TTS Provider Configuration

Audify supports multiple TTS providers. Configure your preferred provider using environment variables or a .keys file:

Option 1: Using `.keys` File (Recommended)

Create a .keys file in the project root:

cp .keys.example .keys

Edit .keys and add your credentials:

# OpenAI TTS
OPENAI_API_KEY=sk-your-openai-api-key
OPENAI_TTS_MODEL=tts-1-hd
OPENAI_TTS_VOICE=alloy

# AWS Polly
AWS_ACCESS_KEY_ID=your-aws-access-key
AWS_SECRET_ACCESS_KEY=your-aws-secret-key
AWS_REGION=us-east-1
AWS_POLLY_VOICE=Joanna
AWS_POLLY_ENGINE=neural

# Google Cloud TTS
GOOGLE_APPLICATION_CREDENTIALS=/path/to/credentials.json
GOOGLE_TTS_VOICE=en-US-Chirp-HD-F
GOOGLE_TTS_LANGUAGE_CODE=en-US

# Qwen-TTS (Local)
QWEN_API_URL=http://localhost:8890
QWEN_TTS_VOICE=Vivian

# Default TTS Provider
TTS_PROVIDER=kokoro  # Options: kokoro, qwen, openai, aws, google

Option 2: Environment Variables

# Kokoro TTS API (Local)
export KOKORO_API_URL="http://localhost:8887/v1/audio"

# OpenAI TTS
export OPENAI_API_KEY="sk-your-key"
export OPENAI_TTS_MODEL="tts-1-hd"  # or "tts-1"
export OPENAI_TTS_VOICE="alloy"     # alloy, echo, fable, onyx, nova, shimmer

# AWS Polly
export AWS_ACCESS_KEY_ID="your-key"
export AWS_SECRET_ACCESS_KEY="your-secret"
export AWS_REGION="us-east-1"
export AWS_POLLY_VOICE="Joanna"     # Neural voices recommended
export AWS_POLLY_ENGINE="neural"    # "standard" or "neural"

# Google Cloud TTS
export GOOGLE_APPLICATION_CREDENTIALS="/path/to/credentials.json"
export GOOGLE_TTS_VOICE="en-US-Chirp-HD-F"
export GOOGLE_TTS_LANGUAGE_CODE="en-US"

# Qwen-TTS (Local)
export QWEN_API_URL="http://localhost:8890"
export QWEN_TTS_VOICE="Vivian"

# Default Provider
export TTS_PROVIDER="kokoro"  # Options: kokoro, qwen, openai, aws, google

# Ollama Configuration
export OLLAMA_API_BASE_URL="http://localhost:11434"
export OLLAMA_TRANSLATION_MODEL="qwen3:30b"
export OLLAMA_MODEL="magistral:24b"

Choosing a TTS Provider

Provider	Pros	Cons	Best For
Kokoro (Local)	Free, privacy-friendly, GPU-accelerated	Requires local setup	Development, privacy-sensitive projects
Qwen-TTS (Local)	Free, privacy-friendly, GPU-accelerated, multilingual	Requires separate API setup	Multilingual projects, privacy-sensitive content
OpenAI	High quality, easy setup	Pay per character	Production, high-quality output
AWS Polly	Neural voices, scalable	AWS account required	Enterprise, AWS-integrated projects
Google Cloud TTS	Natural voices, many languages	GCP account required	Multi-language projects

Docker Services

The docker-compose.yml configures (only needed for local/Kokoro TTS):

Kokoro TTS: Port 8887 (GPU-accelerated speech synthesis, local)
Ollama: Port 11434 (LLM for translation and audiobook generation, optional)
Audify API: Port 8000 (REST API server, starts after Kokoro and Ollama are healthy)

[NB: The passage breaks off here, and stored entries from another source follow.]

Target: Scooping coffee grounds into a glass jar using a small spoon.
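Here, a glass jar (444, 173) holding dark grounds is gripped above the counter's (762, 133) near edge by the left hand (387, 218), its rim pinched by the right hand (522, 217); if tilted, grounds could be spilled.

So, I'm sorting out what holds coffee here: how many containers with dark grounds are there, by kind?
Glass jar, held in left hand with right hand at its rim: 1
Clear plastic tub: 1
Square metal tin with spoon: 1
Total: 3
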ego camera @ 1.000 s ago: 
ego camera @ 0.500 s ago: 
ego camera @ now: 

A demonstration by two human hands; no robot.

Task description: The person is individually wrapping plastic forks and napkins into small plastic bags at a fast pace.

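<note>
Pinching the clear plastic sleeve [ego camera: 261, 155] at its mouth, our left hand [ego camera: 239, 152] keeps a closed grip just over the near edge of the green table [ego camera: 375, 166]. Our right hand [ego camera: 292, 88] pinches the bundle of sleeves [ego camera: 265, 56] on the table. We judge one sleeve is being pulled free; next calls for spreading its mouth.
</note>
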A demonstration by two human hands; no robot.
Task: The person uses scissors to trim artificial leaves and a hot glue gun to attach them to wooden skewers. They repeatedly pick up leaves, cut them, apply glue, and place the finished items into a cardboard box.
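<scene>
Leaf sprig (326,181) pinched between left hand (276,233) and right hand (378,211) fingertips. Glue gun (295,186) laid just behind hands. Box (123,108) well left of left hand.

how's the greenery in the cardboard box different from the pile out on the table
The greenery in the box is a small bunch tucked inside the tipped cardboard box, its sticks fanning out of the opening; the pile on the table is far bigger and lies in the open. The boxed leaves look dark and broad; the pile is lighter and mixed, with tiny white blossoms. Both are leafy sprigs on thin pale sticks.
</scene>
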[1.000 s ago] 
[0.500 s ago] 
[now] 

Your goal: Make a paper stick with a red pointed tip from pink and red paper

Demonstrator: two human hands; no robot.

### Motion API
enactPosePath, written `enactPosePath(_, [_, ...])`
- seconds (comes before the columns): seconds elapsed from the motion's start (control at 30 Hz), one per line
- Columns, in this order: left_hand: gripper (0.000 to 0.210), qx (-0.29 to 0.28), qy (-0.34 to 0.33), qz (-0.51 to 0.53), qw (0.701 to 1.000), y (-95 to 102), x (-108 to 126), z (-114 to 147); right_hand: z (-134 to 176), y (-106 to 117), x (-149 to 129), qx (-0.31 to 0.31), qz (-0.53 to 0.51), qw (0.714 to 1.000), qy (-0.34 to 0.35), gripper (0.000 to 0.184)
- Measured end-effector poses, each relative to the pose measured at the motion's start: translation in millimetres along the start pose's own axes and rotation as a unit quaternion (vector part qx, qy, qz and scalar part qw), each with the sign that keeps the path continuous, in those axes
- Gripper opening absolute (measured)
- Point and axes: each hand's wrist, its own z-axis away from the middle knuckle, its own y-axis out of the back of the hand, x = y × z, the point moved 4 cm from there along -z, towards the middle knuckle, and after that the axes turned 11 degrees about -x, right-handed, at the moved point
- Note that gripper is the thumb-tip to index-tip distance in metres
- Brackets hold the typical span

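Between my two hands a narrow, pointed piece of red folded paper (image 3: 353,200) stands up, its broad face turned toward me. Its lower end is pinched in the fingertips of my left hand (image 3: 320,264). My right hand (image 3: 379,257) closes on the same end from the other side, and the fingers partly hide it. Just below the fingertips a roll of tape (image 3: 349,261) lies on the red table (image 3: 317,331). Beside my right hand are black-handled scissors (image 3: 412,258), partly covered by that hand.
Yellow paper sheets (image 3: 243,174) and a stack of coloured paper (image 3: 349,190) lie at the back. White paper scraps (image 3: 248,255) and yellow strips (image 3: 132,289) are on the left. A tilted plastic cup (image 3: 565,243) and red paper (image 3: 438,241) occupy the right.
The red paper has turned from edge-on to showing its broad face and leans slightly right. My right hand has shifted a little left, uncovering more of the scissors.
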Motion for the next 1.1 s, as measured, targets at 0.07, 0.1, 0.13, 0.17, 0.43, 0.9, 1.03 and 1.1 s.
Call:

The api service waits for Kokoro and Ollama to pass their healthchecks before starting, so services are always ready when the API accepts requests.

Note: Docker services are only required for Kokoro (local TTS). Commercial TTS providers (OpenAI, AWS, Google) and LLM APIs (DeepSeek, Claude, GPT-4, Gemini) work without Docker.

📁 Output Structure

data/output/
├── [book_name]/
│   ├── chapters.txt           # Book metadata
│   ├── cover.jpg              # Book cover image
│   ├── chapters_001.mp3       # Individual chapter audio
│   ├── chapters_002.mp3
│   ├── chapters_003.mp3
│   ├── ...                    # More chapters
│   └── book_name.m4b          # Final audiobook
│
└── audiobooks/
    └── [book_name]/
        ├── episodes/
        │   ├── episode_001.mp3     # Audiobook episodes
        │   ├── episode_002.mp3
        │   └── ...
        ├── scripts/                # Generated scripts
        │   ├── episode_001_script.txt
        │   ├── original_text_001.txt
        │   └── ...
        ├── chapters.txt            # FFmpeg metadata
        └── [book_name].m4b         # Final M4B audiobook

Directory audiobook output:

data/output/
└── [directory_name]/
    ├── episodes/
    │   ├── episode_001.mp3     # Episode from first file
    │   ├── episode_002.mp3     # Episode from second file
    │   └── ...
    ├── scripts/
    │   ├── episode_001_script.txt
    │   └── ...
    ├── chapters.txt            # Chapter metadata
    └── [directory_name].m4b    # Combined audiobook

🛠️ Development

Available Tasks

task test      # Run tests with coverage
task format    # Format code with ruff
task run       # Convert ebook to audiobook
task audiobook # Create audiobook from content
task up        # Start Docker services
task api       # Start REST API server (dev mode, port 8000)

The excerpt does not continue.